> _ASSIGNED TASK_:
State the number of lines in the listing that contain "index". No further words are expected.

> _COLLECTED DATA_:
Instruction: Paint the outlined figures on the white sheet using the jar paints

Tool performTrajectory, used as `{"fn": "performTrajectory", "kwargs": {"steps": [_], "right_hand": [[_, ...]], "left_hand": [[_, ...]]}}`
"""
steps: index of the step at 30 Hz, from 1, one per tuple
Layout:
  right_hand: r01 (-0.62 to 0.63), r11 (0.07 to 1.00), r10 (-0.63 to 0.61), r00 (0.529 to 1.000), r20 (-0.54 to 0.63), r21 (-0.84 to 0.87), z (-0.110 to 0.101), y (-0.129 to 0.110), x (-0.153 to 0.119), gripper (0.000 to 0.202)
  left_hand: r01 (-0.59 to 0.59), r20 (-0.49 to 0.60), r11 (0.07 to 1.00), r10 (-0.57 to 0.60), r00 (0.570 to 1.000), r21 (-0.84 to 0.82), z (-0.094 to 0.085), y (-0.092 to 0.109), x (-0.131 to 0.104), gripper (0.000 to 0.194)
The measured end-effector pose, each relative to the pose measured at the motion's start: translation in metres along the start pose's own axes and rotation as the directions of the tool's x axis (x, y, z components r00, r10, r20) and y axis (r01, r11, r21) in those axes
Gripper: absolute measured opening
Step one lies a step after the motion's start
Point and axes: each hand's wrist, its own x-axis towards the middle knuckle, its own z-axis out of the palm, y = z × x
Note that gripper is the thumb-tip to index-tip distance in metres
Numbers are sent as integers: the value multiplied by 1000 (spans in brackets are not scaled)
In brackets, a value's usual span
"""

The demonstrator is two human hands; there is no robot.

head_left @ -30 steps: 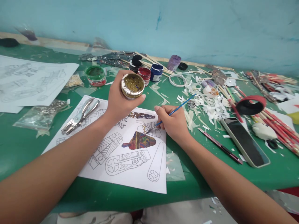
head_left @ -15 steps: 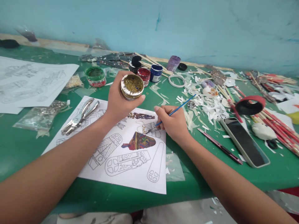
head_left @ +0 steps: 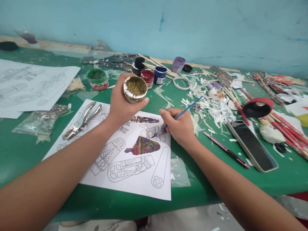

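Head view: I see the drawing sheet (head_left: 141,186) near the bench's (head_left: 24,157) front edge.
Left hand (head_left: 121,106): fingers clamped around the paint jar (head_left: 135,88), by the sheet's far edge.
Right hand (head_left: 179,125): fingers pinching the blue brush (head_left: 189,107), bristles leftward of them, inside the sheet's right edge.

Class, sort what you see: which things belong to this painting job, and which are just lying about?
In use:
blue paintbrush, in the right hand
ochre paint jar, in the left hand
printed sheet, under the paintbrush

Lying about:
phone
craft knife
clear bag
paper scraps
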Motion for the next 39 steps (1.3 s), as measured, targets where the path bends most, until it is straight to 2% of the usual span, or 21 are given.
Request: {"fn": "performTrajectory", "kwargs": {"steps": [8,14,24,39], "right_hand": [[-28,983,34,999,-30,179,2,6,6,53],[-31,984,36,999,-22,177,2,9,7,51],[-35,991,39,999,-33,126,3,10,6,47],[-40,995,42,999,-21,96,4,9,6,47]], "left_hand": [[23,23,1000,-23,999,8,-2,8,1,48],[78,34,997,-78,996,2,-2,13,1,43],[104,49,994,-105,993,22,-3,14,1,43],[85,28,996,-86,996,21,-3,16,1,44]]}}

> _OUTPUT_:
2